Black then launched a large scale investigation at the site. He was appointed primary coordinator. As such, he appointed both Western and Chinese scientists. In summer 1926, two molars were discovered by Otto Zdansky, who headed the excavations and who described them in 1927 (Bulletin of the Geolocical Survey, China) as fossils of genus Homo. Black thought they belonged to a new human species and named them Sinanthropus pekinensis. He carried this tooth in a small copper case lined with velvet attached to his belt.
Later, he presented the tooth to the Rockefeller Foundation, which wanted more specimens before further grants would be given.
During November 1928, a lower jaw and several teeth and skull fragments were discovered. His find expanded the knowledge of human evolution. Black presented this to the foundation, which granted him $80,000. This grant continued the investigation, and, with it, Black established the Cenozoic Research Laboratory .

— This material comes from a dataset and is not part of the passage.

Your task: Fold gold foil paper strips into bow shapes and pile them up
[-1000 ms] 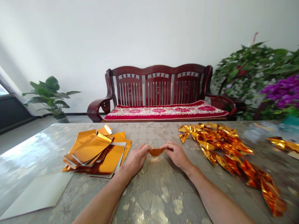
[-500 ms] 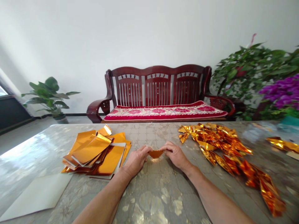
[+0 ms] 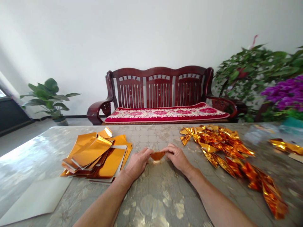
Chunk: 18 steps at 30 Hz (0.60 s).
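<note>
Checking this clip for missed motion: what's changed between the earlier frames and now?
Only the view drifted: the wooden bench sits slightly lower and further left. Nothing taken or let go. Left hand and right hand still hold the gold foil piece between them; foil paper stack and folded foil pile stayed put.

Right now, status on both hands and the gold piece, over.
Left hand, right hand: pinching opposite ends. Gold piece between them, bottom edge curved. Sheet stack left, foil pieces right, neither touching it.

Left hand point(image 3: 138, 161), right hand point(image 3: 177, 158) pinching; forearms point(image 3: 107, 198) angled inward.
</note>
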Each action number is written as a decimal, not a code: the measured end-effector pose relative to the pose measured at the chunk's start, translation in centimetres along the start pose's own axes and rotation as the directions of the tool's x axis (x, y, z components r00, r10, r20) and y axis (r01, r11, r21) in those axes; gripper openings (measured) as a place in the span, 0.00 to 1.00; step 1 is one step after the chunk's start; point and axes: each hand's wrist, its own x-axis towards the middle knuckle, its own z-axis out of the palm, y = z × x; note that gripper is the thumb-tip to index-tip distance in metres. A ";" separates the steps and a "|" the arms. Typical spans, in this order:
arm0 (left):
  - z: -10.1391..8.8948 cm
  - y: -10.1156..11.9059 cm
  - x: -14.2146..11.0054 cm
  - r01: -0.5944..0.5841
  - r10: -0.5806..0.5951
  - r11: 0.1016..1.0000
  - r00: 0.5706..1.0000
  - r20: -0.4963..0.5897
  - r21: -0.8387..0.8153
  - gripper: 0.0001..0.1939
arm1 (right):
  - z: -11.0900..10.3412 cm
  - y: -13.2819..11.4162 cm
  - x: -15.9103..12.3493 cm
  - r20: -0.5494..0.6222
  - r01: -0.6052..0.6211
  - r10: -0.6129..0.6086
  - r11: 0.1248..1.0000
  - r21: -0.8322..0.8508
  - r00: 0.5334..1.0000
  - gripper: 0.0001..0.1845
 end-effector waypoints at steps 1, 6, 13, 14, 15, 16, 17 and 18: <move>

Later, another excavator found a skull. More specimens were found. Black would frequently examine these late into the night.
Most of the original bones were lost in the process of shipping them out of China for safe-keeping during the beginning of World War II. The Japanese gained control of the Peking Union Medical Center during the war, where the laboratory containing all the fossils was ransacked and all the remaining specimens were confiscated. To this day, the fossils have not been found and no one is sure if they were stolen or legitimately lost. Only the plaster imprints remained, one at the PUMC, one at the Smithsonian in Washington, and one in London.
In 1931 Black was awarded the Daniel Giraud Elliot Medal from the National Academy of Sciences. He died of heart failure in 1934. G.E. Smith, the Neuroanatomist he worked under, wrote his obituary.
The extinct genus Gigantopithecus blacki, first found in 1935, was named in his honour.
Personal life
He married his wife, Adena Nevitt, in 1913, who accompanied him on his trips. They had two children together, a son, Davidson (b. 1921, d. 1988), and a daughter, Nevitt (née Davidson) Maybee (b. 1925, d. 2020). Both were born in Beijing. Davidson became a doctor, getting his MD in 1946. Davidson married Lynne Sunderland in 1964 and had a son, Davidson (b. 1969, d. 2011), who died exactly 77 years after his grandfather died. Davidson died on 31 August 1988 aged 67. Nevitt married John Maybee, a Canadian naval lieutenant on 4 August 1945 and had five children: John, Maylanne, Brenda, Chris Ryerson and Alan. Nevitt died on 1 February 2020 aged 94 and was survived by her children, twelve grandchildren and six great-grandchildren.
Asia hypothesis
Paleotontologists who believed human origins were to be found in Asia included Johan Gunnar Andersson, Otto Zdansky and Walter W. Granger. All three of these scientists were known for visiting China and for their work and discoveries by excavating the sites at Zhoukoudian that yielded the Peking man (Homo erectus pekinensis). Further funding for the excavations was carried out by Davidson Black, a key proponent of the Asia hypothesis. Because of the finds in Zhoukoudian, such as Peking man, the focus of paleoanthropological research moved entirely to Asia, up until 1930.
Black wrote a paper in 1925 titled Asia and the dispersal of primates which claimed that the origins of man were to be found in Tibet, British India, the Yung-Ling and the Tarim Basin of China. His last paper, published in 1934, argued for human origins in an Eastern Asian context.
Quote
- "The Peking man was a thinking being, standing erect, dating to the beginning of the Ice Age."